Some comments on the draft (was RE: New draft-langtags (aka RFC3066bis) published...)

Mon Jun 7 23:13:27 CEST 2004

> From: ietf-languages-bounces at alvestrand.no [mailto:ietf-languages-
> bounces at alvestrand.no] On Behalf Of Addison Phillips [wM]

> In addition, some of the confusion surrounding "extended
> language" tags has (hopefully) been removed. Peter Constable and John
Cowan's
> suggestion that we eliminate the singleton subtag "-s-" was included 

Very glad to see that.

Not a huge issue, but I still have doubts about registration of subtags
rather than registration of entire tags. The supposed benefit is to
reduce the number of registrations necessary, but does it really same
much? If I registered "1904", the registration would still have to
document that it can only be used with "de" and its combinations. If
someone later wants to use "1904" for different semantics, e.g., a
completely unrelated spelling reform for Martian, then all of the
details still need to be spelled out (no pun intended) in a revision to
the registration. And note that the details as to which *tags* are
permitted is buried in the registration rather than having them
enumerated in the directory, where it's more useful. I could see the
value if we were looking at having to register tags that included script
IDs one-by-one. But when we start getting into variants, I don't think
we're really saving anything.

Some comments on details in the draft: 

Section 2.2:

<quote>
   o  ISO639-2 reserves for private use codes the range 'qaa' through
      'qtz'. These codes should be used for non-registered language
      subtags.
</quote>

I still find this unclear. If I want to tag content as "Martian", can I
use "qaa", or would it have to be "x-qaa", or can I use "x-martian"?
(I'd suggest alternate wording, but I'm really not sure what is
intended.) Same for the comparable paragraph in relation to ISO 15924.

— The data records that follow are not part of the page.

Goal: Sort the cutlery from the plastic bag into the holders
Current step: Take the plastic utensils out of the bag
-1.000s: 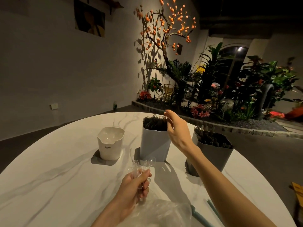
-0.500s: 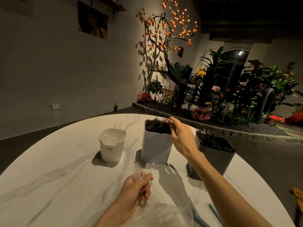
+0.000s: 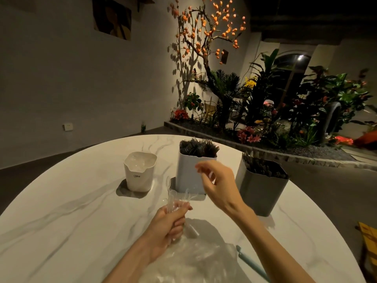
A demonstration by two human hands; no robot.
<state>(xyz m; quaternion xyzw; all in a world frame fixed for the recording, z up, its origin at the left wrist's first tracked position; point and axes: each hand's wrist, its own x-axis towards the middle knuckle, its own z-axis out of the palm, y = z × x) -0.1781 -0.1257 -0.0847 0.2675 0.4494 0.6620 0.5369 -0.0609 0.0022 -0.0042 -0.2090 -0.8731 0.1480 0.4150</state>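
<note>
Clear cutlery point(image 3: 173, 198) gripped by left hand point(image 3: 170, 222) fingers point(image 3: 179, 223).

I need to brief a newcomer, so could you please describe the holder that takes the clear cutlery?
On the round marble table three holders stand in a row. It is the leftmost holder, short, white and lettered, while its taller neighbours bristle with dark cutlery.
</note>
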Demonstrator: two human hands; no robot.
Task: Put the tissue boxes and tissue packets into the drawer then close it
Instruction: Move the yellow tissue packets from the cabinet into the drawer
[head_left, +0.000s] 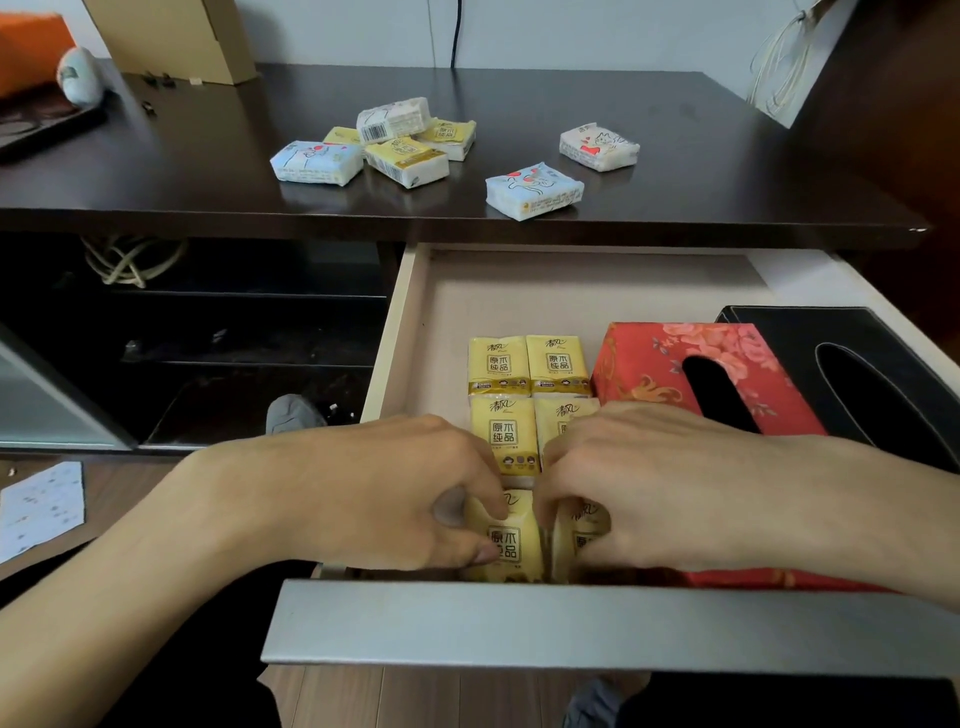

Next paragraph change "IANA registered primary..." to "IANA-registered
primary..."

<quote>
   o  All 2-character subtags following the primary subtag denote the
      region or area to which this language variant relates, and are
      interpreted according to assignments found in ISO 3166...
</quote>

This makes clear what is the interpretation of the subtag. Regarding how
the subtag affects the semantics of the tag as a whole, though, does it
strike anyone else that "denote[s] the region or area to which this
language variant relates" is kind of vague? For instance, given a tag
(say) "fi-US", what would it mean to say that Finnish "relates to the
US"? Surely we can be clearer about this. Perhaps the following:

<suggestion>
   o  All 2-character subtags following the primary subtag are
      interpreted according to assignments found in ISO 3166 alpha-2
      country codes from [4], assignments subsequently made by the ISO
      3166 maintenance agency, or governing standardization bodies. The 
      semantic effect of this subtag on the whole is to denote a
sub-variety 
      of the language in question used or usable in the region or area 
      specified by this subtag. 

   o  Typically, a sub-variety indicated using a region subtag refers to
a 
      regional dialect (spoken or written), or to a particular written
form, 
      such as regional spelling conventions. It may also specify that
content 
      is tailored for the needs of users in a given region even though
this
      may not necessarily corresponding with any single linguistically-
      identifiable dialect or writing conventions. For instance,
"fr-002" may 
      be used to indicate that a particular item of content (perhaps a
single
      string for a software user interface) is tailored to be suitable
for use 
      by Francophones throughout the continent of Africa without
necessarily
      implying that there is one French dialect common to all of Africa.
That 
      is, the declaration made by "fr-002" or any other tag containing a

      region subtag is a declaration about the given content, not about 
      linguistic or sociolinguistic realities in the world.
</suggestion>

All for the moment. Some further comments may be forthcoming.

Peter

Peter Constable
Globalization Infrastructure and Font Technologies
Microsoft Windows Division